### Task to carry out
What you return must be exactly the lines running from the one with "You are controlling" to the end of the data below, inclusive, and nothing more.

### Dataset extract

== Segment start ==

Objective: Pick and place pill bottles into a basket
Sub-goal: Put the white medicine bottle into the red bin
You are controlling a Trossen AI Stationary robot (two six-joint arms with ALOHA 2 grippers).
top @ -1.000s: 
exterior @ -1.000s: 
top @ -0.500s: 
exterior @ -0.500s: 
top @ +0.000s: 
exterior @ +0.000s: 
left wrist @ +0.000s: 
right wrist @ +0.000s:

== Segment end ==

### Solved problem
You are controlling a Trossen AI Stationary robot (two six-joint arms with ALOHA 2 grippers).
top @ -1.000s: 
exterior @ -1.000s: 
top @ -0.500s: 
exterior @ -0.500s: 
top @ +0.000s: 
exterior @ +0.000s: 
left wrist @ +0.000s: 
right wrist @ +0.000s:

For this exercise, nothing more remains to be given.